• **BRIEF**
Stop after the line holding "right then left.". Repeat exactly every line before it in the records below, that line too, and leave out the pictures.

DATA PROVIDED below:

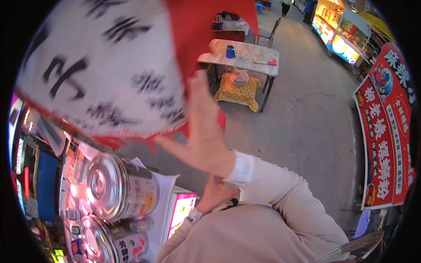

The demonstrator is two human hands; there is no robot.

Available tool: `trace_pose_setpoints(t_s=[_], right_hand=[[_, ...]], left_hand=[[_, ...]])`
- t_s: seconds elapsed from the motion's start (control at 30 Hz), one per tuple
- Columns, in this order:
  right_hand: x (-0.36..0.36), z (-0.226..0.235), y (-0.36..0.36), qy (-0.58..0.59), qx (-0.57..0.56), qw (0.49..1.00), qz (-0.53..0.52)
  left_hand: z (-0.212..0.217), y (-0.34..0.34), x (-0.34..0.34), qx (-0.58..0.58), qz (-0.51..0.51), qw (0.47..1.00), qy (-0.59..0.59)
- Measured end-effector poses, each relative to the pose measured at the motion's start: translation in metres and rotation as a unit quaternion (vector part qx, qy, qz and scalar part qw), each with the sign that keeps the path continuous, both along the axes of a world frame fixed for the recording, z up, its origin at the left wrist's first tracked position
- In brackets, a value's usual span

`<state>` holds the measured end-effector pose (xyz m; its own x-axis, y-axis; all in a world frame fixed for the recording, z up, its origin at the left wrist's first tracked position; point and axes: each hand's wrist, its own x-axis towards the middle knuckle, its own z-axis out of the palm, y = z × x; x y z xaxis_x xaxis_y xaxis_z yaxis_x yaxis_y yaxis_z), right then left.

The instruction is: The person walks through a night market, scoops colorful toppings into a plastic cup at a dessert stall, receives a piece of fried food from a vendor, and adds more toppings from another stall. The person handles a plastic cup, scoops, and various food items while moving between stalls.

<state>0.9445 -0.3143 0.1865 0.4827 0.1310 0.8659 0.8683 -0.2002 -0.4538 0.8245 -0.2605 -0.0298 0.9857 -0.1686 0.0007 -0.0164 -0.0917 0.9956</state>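
A large red-and-white hanging cloth banner (127,61) with black brush writing fills the upper left, its lower edge ragged and red. My right hand (204,131) reaches up in front of its right side, fingers stretched and thumb apart, with nothing held. Whether the palm touches the cloth I cannot tell. Below it, close to my body, is my left hand (215,195), partly covered by the right cuff; its fingers are hidden. On the lower left, two clear lidded jars (107,186) with printed labels stand on a white-covered counter (164,193).
A lit pink-edged panel (182,210) sits at the counter's side. Ahead stands a folding table (245,50) with a blue cup (230,51); a stool with a yellow patterned cover (237,92) is below. A red sign board (386,127) leans right; lit food carts (342,33) stand farther off.
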Motion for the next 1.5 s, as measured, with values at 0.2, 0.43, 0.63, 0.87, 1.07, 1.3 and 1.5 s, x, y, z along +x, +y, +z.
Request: trace_pose_setpoints(t_s=[0.2, 0.43, 0.63, 0.87, 1.07, 1.3, 1.5], right_hand=[[0.05, 0.006, 0.086, -0.098, -0.137, 0.888, 0.428], [0.094, -0.044, 0.131, -0.261, -0.208, 0.624, 0.707], [0.236, -0.056, 0.234, -0.265, -0.286, 0.601, 0.697], [0.48, -0.096, 0.376, 0.046, -0.31, 0.817, 0.483], [0.629, -0.303, 0.403, 0.525, -0.277, 0.782, 0.19], [0.701, -0.436, 0.488, 0.617, -0.442, 0.638, 0.132], [0.789, -0.437, 0.829, 0.57, -0.359, 0.676, 0.299]], left_hand=[[-0.013, 0.045, 0.1, 0.03, 0.174, 0.982, 0.066], [-0.001, 0.107, 0.21, -0.001, 0.302, 0.95, 0.084], [-0.037, 0.209, 0.29, -0.08, 0.363, 0.924, 0.091], [0.002, 0.408, 0.403, -0.074, 0.443, 0.892, 0.055], [0.023, 0.597, 0.454, 0.022, 0.566, 0.817, -0.105], [0.086, 0.806, 0.535, 0.215, 0.632, 0.68, -0.302], [0.079, 0.967, 0.58, 0.242, 0.702, 0.657, -0.131]])
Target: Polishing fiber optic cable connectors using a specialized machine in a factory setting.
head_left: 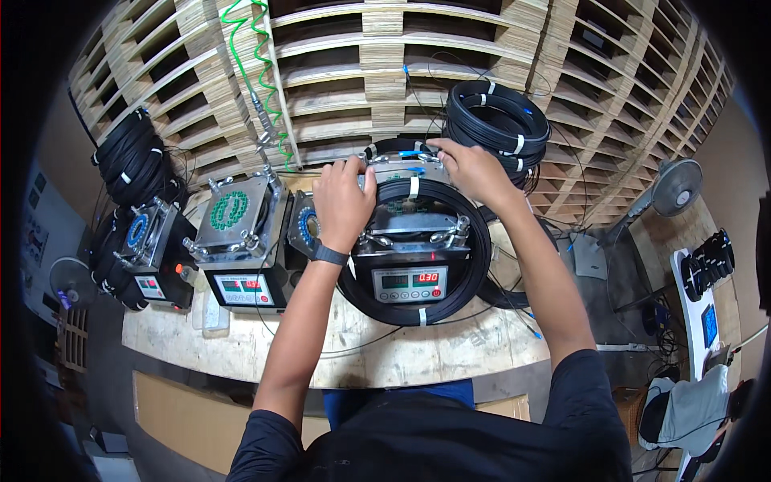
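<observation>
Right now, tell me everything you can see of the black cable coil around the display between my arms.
The black cable coil is a round, plastic-looking bundle with white ties at top and bottom. It appears tilted against the machine, encircling its lit display. Your left hand and right hand are near its top; contact is unclear.

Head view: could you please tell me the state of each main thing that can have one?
Left hand: fingers bent, hold unclear
Right hand: fingers bent, hold unclear
Front cable coil: banded
Back-right cable coils: stacked, banded
Right display: lit
Middle display: lit
Left display: lit
Right fan: running or not unclear
</observation>
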A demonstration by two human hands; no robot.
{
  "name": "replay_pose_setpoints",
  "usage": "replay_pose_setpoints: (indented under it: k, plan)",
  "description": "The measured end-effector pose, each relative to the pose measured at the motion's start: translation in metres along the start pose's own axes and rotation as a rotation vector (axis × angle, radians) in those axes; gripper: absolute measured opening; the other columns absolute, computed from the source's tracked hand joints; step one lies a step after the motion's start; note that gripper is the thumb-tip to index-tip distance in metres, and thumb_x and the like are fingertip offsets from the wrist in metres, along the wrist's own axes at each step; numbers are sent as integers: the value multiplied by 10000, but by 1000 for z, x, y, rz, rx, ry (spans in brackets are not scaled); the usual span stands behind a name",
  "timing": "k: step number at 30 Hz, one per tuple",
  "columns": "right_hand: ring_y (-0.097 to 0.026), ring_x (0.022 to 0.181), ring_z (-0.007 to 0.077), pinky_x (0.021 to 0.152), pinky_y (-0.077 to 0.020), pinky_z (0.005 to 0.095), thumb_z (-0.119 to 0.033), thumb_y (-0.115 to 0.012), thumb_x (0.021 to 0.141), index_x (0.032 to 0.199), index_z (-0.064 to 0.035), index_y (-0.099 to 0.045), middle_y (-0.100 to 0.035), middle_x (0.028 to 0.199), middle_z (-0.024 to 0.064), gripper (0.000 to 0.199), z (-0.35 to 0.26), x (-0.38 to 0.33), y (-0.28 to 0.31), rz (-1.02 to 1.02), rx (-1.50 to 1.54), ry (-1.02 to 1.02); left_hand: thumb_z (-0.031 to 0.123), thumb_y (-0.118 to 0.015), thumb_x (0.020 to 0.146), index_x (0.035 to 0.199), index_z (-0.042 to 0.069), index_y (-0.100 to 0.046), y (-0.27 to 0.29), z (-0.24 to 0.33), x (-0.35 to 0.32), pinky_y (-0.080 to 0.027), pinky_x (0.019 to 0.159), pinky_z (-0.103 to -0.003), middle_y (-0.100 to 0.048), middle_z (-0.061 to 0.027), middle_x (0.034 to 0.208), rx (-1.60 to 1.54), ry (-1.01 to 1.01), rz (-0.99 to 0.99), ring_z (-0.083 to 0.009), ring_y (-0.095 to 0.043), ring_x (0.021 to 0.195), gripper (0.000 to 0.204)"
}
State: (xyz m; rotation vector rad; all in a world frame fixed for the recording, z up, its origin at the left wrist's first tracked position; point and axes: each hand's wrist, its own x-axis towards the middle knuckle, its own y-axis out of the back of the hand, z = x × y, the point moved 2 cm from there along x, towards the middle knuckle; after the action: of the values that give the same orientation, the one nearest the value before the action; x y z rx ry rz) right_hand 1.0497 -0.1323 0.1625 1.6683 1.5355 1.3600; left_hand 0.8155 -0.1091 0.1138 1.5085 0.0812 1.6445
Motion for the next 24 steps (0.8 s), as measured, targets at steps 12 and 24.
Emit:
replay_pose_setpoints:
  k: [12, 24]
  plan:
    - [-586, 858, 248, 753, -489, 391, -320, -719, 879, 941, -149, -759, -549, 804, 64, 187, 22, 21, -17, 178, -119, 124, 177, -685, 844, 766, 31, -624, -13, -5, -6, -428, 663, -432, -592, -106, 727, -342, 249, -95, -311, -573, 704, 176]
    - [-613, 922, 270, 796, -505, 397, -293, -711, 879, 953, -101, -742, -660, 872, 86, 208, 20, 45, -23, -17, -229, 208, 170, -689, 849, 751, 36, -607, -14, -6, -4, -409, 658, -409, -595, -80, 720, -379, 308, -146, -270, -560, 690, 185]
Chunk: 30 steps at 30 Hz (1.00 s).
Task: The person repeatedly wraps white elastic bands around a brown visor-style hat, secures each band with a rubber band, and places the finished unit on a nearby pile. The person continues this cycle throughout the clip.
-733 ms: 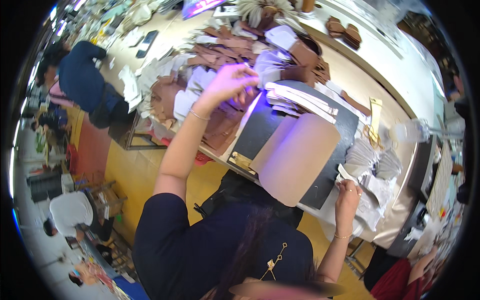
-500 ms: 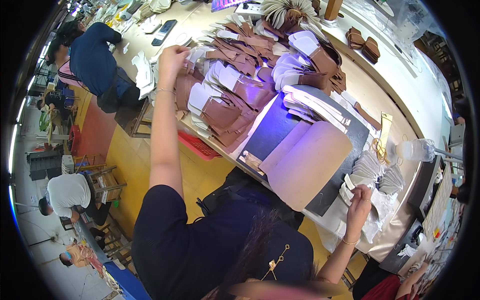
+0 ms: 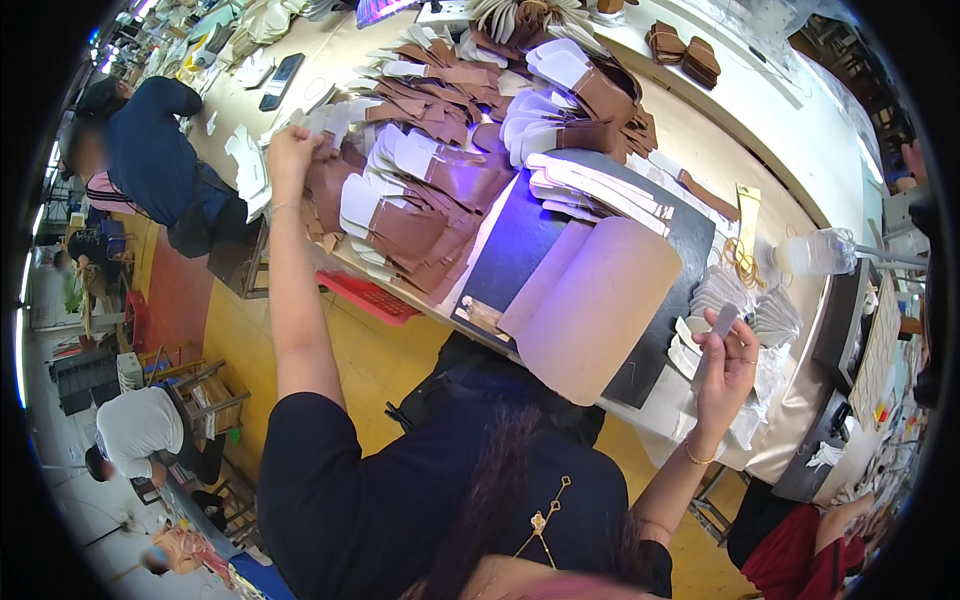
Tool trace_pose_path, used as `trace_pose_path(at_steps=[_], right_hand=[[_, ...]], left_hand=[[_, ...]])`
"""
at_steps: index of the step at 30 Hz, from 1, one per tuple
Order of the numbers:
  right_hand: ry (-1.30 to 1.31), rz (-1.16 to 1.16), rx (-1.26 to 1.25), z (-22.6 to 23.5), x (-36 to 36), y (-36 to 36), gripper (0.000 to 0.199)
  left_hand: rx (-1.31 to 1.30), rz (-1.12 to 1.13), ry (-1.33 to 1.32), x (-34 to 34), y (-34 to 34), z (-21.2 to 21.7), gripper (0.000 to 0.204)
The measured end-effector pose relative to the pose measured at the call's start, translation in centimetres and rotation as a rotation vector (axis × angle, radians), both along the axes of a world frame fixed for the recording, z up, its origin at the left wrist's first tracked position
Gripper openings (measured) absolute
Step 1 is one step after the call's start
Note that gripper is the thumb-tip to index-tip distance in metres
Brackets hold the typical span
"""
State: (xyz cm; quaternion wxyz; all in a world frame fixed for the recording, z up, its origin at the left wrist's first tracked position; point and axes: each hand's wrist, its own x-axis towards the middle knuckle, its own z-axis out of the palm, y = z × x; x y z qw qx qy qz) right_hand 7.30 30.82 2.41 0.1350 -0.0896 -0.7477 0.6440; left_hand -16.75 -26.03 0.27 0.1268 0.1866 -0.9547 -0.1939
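Observation:
My left hand (image 3: 291, 168) is at the left end of a wide spread of brown and white leather-like pieces (image 3: 408, 222), fingers closed at the edge of that spread. What they pinch is partly hidden. Over the right side of the table, my right hand (image 3: 726, 378) holds up a small grey rectangular piece (image 3: 725, 321) between thumb and fingers. Below and beside it lie fanned stacks of thin whitish pieces (image 3: 718, 292). Between my hands, a bent beige sheet (image 3: 602, 310) rests on a black board (image 3: 512, 238), with a stack of white strips (image 3: 598, 188) behind it.
A clear plastic bottle (image 3: 818, 252) and a yellow ruler-like strip (image 3: 747, 215) are at the right. A phone (image 3: 282, 82) lies at the far left of the table. Under the front edge is a red basket (image 3: 368, 298). A person in dark blue (image 3: 152, 150) sits at the left.
The scene has shifted left in view. My right hand has risen and turned, and the small grey piece now shows in it. My left hand has come slightly nearer me along the spread.

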Motion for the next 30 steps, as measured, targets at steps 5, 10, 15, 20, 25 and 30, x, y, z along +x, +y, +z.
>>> trace_pose_path(at_steps=[5, 10, 15, 20, 25, 30], right_hand=[[0.039, -0.049, -0.003, -0.3, 0.4, 1.0, 0.02], [0.04, -0.083, -0.034, 0.0, 0.1, 0.7, 0.017], [0.087, -0.124, -0.087, 0.9, 0.6, 0.4, 0.021], [0.047, -0.162, -0.109, 2.0, 1.0, 0.1, 0.022], [0.074, -0.231, -0.162, 3.0, 1.3, -0.8, 0.016], [0.102, -0.335, -0.186, 4.5, 2.8, 0.3, 0.013]], left_hand=[[0.502, -0.026, 0.095, 2.8, -2.6, 2.8, 0.025], [0.584, 0.048, 0.157, 4.2, -3.2, 3.8, 0.026], [0.671, 0.04, 0.396, 5.9, 0.1, 8.0, 0.021], [1.054, -0.466, 0.367, 11.0, 10.0, 15.2, 0.02], [1.637, -0.847, -0.002, 15.4, 22.9, 13.8, 0.021], [1.395, -0.617, -0.79, 16.7, 30.3, 8.6, 0.012]])
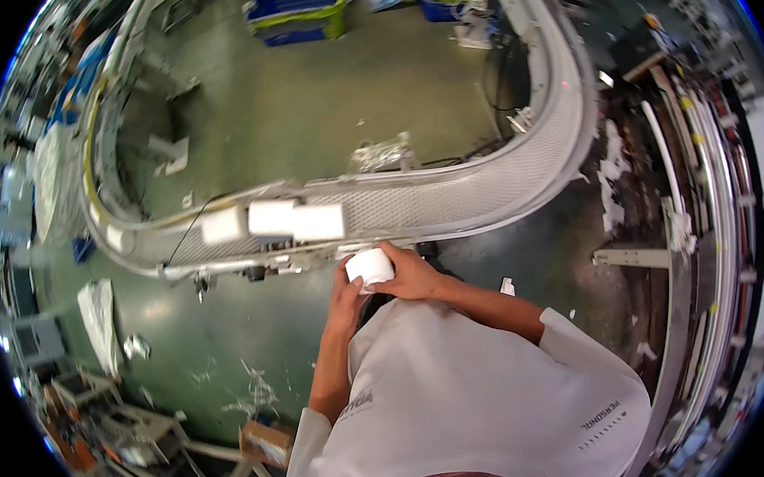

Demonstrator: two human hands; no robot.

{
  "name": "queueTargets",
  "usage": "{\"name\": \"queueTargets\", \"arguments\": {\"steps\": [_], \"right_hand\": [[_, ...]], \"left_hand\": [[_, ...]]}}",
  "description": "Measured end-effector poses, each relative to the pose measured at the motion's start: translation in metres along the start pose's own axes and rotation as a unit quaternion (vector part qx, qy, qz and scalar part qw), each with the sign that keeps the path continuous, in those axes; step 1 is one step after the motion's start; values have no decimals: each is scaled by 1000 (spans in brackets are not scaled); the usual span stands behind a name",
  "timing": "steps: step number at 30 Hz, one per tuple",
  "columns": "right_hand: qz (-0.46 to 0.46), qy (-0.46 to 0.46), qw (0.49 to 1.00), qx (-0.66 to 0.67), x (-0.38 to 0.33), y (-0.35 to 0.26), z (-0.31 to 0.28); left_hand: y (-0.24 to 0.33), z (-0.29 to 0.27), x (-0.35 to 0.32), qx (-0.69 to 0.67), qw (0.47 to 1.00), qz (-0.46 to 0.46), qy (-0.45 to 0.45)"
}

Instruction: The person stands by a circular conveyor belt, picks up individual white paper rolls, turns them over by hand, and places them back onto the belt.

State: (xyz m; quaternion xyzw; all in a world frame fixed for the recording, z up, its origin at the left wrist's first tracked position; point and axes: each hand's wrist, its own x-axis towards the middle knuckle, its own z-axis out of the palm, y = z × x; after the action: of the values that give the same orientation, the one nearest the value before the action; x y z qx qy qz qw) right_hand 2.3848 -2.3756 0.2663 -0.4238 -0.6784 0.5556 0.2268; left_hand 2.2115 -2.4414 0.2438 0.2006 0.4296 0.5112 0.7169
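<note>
Between my two hands, in front of my body, is a white block-like item (370,267) with rounded edges; its exact kind does not show. My left hand (345,290) grips its left and near side, the thumb lying against it. From the right, my right hand (406,272) closes around its other side. Just beyond my hands runs a curved conveyor (419,207) with a pale mesh-like belt. Several white blocks ride on it to the left of my hands, among them one white block (320,222) nearest to me and another white block (223,226) farther left.
A blue and green crate (300,10) stands on the floor inside the conveyor's loop. Crumpled clear plastic (382,154) lies beyond the belt. White scraps are strewn along the right, beside a metal frame (634,257). A cardboard box (265,443) sits at the lower left.
</note>
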Motion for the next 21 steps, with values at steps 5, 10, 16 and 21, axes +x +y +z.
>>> {"name": "queueTargets", "arguments": {"steps": [5,10,16,21], "right_hand": [[-5,26,981,-192,-16,-1,-4],[37,-3,989,-145,-27,-19,-12],[65,13,989,-131,-29,-9,-1],[75,-26,988,-133,-27,-7,2]], "left_hand": [[-14,14,8,114,992,37,-38],[-23,6,13,133,991,3,-6],[-33,-1,13,190,982,-14,19],[-36,-15,12,235,972,-19,25]]}}
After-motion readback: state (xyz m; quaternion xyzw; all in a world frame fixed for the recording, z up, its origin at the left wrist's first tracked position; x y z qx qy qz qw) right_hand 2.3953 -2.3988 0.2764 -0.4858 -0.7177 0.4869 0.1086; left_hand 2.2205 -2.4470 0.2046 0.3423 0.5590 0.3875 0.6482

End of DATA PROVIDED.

• **EXPECTED ANSWER**
The demonstrator is two human hands; there is no robot.

Available tool: `trace_pose_setpoints(t_s=[_], right_hand=[[_, ...]], left_hand=[[_, ...]])`
- t_s: seconds elapsed from the motion's start (control at 30 Hz), one per tuple
- Columns, in this order:
  right_hand: x (-0.36..0.36), z (-0.226..0.235), y (-0.36..0.36), qy (-0.58..0.59), qx (-0.57..0.56), qw (0.49..1.00), qz (-0.53..0.52)
  left_hand: z (-0.212..0.217), y (-0.34..0.34), x (-0.34..0.34), qx (-0.58..0.58), qz (-0.51..0.51), qw (0.47..1.00), qy (-0.59..0.59)
- Measured end-effector poses, each relative to the pose measured at the motion's start: translation in metres and rotation as a unit quaternion (vector part qx, qy, qz and scalar part qw), each with the sign that keeps the path continuous, both along the axes of a world frame fixed for the recording, z up, its origin at the left wrist's first tracked position
- In brackets, a value's usual span

`<state>` holds the measured end-effector pose (xyz m; its own x-axis, y-axis; all in a world frame fixed for the recording, z up, its origin at the left wrist's first tracked position; point and axes: each hand's wrist, its own x-axis towards the middle knuckle, its own z-axis out of the palm, y = z × x; x y z xaxis_x xaxis_y xaxis_z yaxis_x yaxis_y yaxis_z), right then left.

This answer is finished.